■ What you should do: One range is to be output from the listing below, exactly as written: the line with "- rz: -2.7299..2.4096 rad" to the line with "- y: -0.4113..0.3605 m", both kept.

■ Records to use:
- Opening Delimiter -
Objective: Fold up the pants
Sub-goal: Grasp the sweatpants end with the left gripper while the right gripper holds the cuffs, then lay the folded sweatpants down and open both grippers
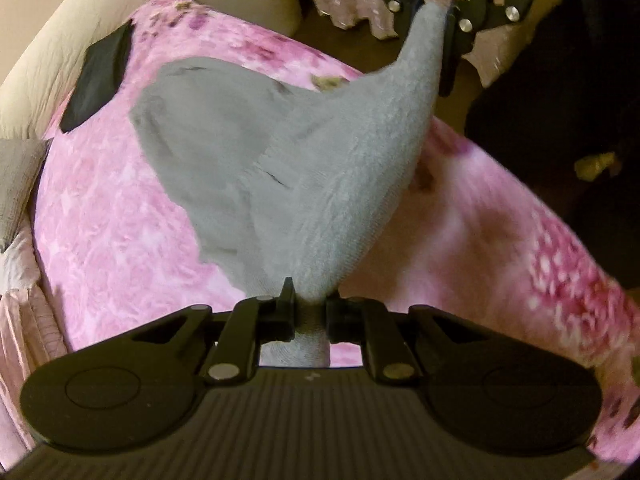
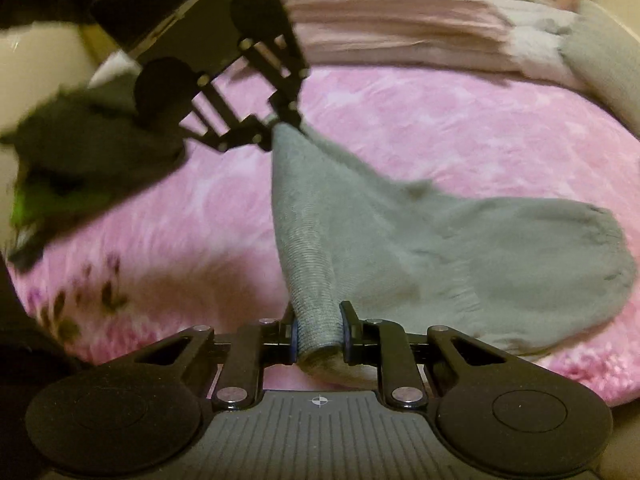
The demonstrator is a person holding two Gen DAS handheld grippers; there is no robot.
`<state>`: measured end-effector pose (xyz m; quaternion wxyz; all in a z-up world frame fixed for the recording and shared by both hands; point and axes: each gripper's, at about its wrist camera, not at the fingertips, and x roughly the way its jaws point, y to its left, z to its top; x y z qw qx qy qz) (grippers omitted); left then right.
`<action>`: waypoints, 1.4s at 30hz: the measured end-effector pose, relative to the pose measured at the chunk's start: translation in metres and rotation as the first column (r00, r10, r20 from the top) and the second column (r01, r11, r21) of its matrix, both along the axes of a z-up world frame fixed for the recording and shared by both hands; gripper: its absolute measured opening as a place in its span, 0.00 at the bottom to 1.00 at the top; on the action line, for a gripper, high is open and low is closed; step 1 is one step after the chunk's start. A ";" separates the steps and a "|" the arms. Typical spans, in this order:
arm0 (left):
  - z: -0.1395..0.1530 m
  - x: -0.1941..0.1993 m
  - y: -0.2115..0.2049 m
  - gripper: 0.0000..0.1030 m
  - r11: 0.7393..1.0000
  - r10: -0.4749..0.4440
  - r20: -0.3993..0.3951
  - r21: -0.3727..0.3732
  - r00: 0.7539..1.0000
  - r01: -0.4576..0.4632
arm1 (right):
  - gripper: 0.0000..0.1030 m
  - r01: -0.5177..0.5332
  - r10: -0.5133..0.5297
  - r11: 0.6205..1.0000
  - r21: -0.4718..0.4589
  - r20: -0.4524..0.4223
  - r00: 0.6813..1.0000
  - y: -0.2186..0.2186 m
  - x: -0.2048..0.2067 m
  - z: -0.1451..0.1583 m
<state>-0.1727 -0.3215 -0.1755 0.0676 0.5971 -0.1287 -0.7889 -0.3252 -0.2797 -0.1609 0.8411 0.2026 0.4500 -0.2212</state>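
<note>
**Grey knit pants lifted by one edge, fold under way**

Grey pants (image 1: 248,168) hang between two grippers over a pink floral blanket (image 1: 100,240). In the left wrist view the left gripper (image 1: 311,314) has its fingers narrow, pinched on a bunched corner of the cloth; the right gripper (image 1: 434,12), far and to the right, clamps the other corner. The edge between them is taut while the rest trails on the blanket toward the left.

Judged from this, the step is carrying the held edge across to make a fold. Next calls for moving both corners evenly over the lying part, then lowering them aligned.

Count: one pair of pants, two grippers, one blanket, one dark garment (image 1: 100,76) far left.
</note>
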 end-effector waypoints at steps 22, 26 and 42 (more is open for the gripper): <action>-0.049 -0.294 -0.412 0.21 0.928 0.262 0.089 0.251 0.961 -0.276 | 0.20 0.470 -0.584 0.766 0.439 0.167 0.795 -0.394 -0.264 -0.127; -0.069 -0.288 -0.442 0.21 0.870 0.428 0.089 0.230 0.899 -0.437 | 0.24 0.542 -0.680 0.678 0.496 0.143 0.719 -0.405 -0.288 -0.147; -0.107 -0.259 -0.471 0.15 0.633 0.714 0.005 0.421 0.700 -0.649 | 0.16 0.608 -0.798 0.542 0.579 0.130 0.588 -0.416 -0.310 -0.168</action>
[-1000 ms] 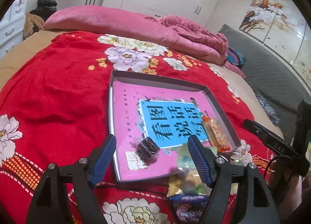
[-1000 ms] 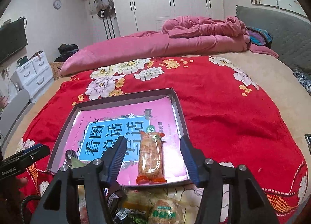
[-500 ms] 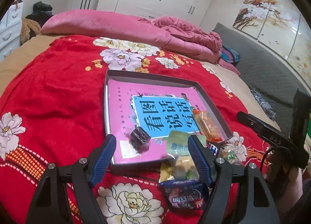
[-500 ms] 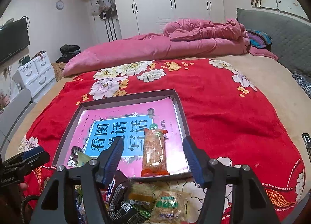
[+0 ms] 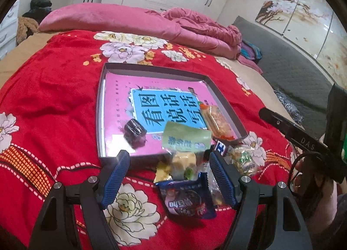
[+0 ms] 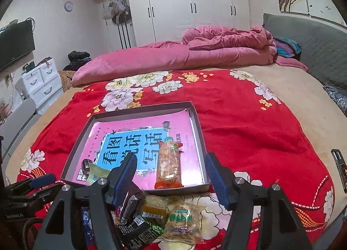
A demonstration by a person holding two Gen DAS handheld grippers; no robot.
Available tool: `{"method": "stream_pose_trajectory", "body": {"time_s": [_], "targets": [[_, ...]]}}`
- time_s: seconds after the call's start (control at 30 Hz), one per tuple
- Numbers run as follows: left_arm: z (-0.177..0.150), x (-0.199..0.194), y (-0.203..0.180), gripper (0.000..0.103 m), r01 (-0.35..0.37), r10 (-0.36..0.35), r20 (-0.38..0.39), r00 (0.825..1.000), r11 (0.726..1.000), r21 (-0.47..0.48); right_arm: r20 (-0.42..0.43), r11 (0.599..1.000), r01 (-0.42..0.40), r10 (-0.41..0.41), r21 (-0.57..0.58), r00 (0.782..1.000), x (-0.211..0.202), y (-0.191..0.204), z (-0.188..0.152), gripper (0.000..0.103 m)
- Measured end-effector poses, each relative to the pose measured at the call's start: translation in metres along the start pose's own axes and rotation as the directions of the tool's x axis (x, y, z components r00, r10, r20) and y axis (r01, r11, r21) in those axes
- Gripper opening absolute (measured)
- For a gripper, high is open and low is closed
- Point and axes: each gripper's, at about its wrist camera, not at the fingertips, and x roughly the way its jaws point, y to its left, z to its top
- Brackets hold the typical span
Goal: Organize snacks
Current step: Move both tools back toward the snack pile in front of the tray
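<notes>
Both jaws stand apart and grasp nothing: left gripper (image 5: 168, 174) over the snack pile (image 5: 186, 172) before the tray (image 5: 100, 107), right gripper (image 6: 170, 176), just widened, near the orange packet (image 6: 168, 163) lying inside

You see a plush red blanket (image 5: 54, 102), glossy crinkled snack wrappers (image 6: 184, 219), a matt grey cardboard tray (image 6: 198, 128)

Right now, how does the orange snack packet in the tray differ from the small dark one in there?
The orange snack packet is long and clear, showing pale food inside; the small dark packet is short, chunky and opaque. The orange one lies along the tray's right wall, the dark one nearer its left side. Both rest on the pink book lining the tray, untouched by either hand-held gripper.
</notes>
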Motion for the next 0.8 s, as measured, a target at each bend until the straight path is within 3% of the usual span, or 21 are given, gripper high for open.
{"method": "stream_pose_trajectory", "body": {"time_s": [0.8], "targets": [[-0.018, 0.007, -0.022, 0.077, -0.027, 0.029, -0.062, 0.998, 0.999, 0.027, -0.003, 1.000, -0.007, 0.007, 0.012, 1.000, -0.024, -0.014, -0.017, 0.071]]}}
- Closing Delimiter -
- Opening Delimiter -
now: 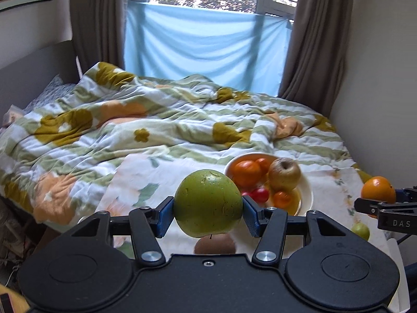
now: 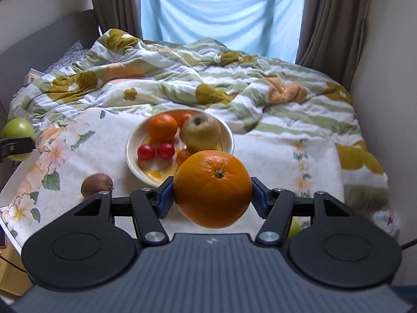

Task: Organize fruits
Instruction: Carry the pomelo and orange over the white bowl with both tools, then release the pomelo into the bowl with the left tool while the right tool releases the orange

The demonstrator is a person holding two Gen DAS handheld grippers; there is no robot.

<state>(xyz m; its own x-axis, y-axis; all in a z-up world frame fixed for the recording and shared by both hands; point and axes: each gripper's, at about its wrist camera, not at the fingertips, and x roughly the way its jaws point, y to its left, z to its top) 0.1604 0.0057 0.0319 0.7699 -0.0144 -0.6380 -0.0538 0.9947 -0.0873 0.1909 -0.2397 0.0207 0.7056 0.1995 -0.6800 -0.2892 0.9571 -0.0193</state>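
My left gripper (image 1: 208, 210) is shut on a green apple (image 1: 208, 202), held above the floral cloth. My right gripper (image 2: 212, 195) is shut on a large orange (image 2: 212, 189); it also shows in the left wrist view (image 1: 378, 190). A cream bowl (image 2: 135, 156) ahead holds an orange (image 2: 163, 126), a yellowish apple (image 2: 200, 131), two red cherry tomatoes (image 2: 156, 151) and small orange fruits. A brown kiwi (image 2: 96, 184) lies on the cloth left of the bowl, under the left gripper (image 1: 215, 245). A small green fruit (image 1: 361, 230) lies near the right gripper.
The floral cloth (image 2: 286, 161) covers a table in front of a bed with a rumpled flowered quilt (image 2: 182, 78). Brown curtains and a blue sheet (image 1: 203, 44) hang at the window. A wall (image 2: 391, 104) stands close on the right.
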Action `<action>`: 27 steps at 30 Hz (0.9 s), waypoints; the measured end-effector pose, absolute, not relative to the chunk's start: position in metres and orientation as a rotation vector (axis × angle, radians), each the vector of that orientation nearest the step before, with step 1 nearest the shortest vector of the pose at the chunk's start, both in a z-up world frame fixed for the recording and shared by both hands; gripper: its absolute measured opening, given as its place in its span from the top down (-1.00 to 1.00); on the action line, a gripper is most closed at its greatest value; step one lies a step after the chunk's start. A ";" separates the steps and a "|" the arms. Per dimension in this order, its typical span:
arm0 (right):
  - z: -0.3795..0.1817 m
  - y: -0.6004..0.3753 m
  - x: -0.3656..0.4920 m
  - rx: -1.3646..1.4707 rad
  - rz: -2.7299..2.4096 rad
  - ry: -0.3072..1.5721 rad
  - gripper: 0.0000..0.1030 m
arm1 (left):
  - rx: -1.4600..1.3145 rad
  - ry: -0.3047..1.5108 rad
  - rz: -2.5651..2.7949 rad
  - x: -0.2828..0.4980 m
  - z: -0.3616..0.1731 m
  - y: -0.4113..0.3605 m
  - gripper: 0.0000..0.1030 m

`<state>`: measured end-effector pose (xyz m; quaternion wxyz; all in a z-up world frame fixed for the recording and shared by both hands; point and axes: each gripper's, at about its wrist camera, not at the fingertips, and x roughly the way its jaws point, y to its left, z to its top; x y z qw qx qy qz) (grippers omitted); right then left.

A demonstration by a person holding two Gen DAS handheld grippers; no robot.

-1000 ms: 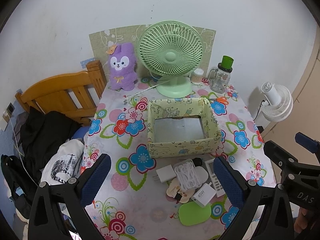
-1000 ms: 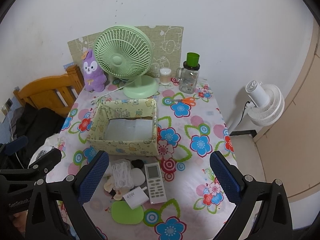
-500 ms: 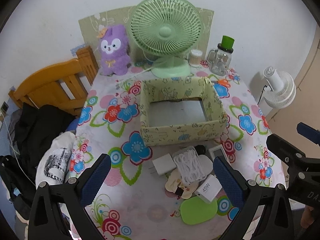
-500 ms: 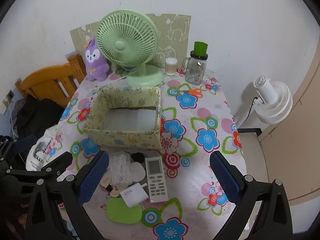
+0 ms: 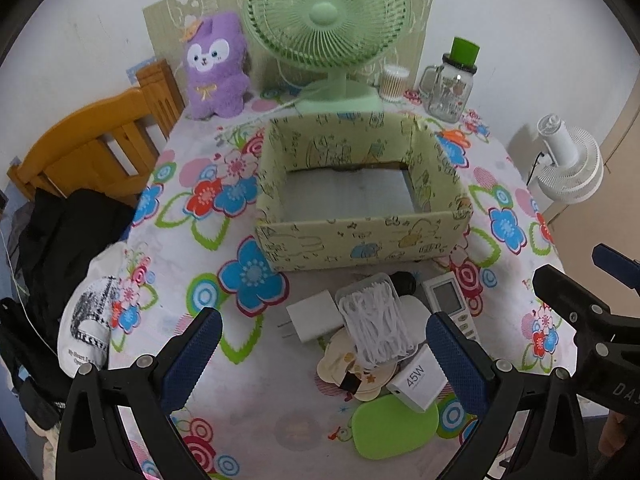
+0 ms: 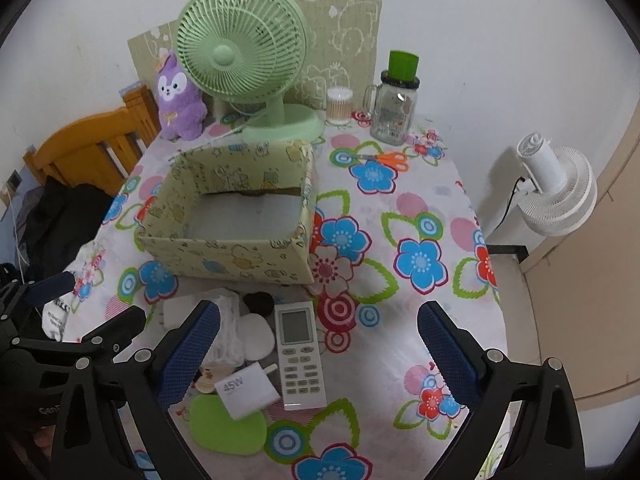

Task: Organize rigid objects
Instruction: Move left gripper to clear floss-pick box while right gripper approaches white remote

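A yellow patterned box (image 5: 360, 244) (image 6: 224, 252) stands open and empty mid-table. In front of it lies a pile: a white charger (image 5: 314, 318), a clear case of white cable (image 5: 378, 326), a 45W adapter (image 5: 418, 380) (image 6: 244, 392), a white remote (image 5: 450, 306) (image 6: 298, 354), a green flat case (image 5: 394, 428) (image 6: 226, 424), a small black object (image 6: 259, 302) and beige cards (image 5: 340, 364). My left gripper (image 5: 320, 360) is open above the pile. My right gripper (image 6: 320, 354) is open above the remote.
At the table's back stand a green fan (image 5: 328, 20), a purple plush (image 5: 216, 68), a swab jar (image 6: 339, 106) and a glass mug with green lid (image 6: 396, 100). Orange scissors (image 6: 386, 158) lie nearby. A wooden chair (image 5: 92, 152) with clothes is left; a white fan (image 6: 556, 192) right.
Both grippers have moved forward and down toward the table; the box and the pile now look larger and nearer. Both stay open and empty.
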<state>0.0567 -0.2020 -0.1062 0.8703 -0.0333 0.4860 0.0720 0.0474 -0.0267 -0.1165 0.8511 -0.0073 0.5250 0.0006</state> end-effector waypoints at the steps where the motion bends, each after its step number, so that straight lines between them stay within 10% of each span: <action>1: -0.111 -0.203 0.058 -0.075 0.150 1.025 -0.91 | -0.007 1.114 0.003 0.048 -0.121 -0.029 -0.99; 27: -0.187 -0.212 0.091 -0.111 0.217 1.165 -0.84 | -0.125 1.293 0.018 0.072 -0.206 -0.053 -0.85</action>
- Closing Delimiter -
■ Solution to this exercise:
  - rz: -2.7299..2.4096 rad
  - ry: -0.3072..1.5721 rad
  - gripper: 0.0000..0.1030 m
arm1 (left):
  - rx: -1.4600..1.3145 rad
  - ry: -0.3047..1.5108 rad
  - rz: -2.5651..2.7949 rad
  - x: -0.2828..0.4980 m
  - z: -0.3616..0.1731 m
  - y: -0.4113..0.3605 m

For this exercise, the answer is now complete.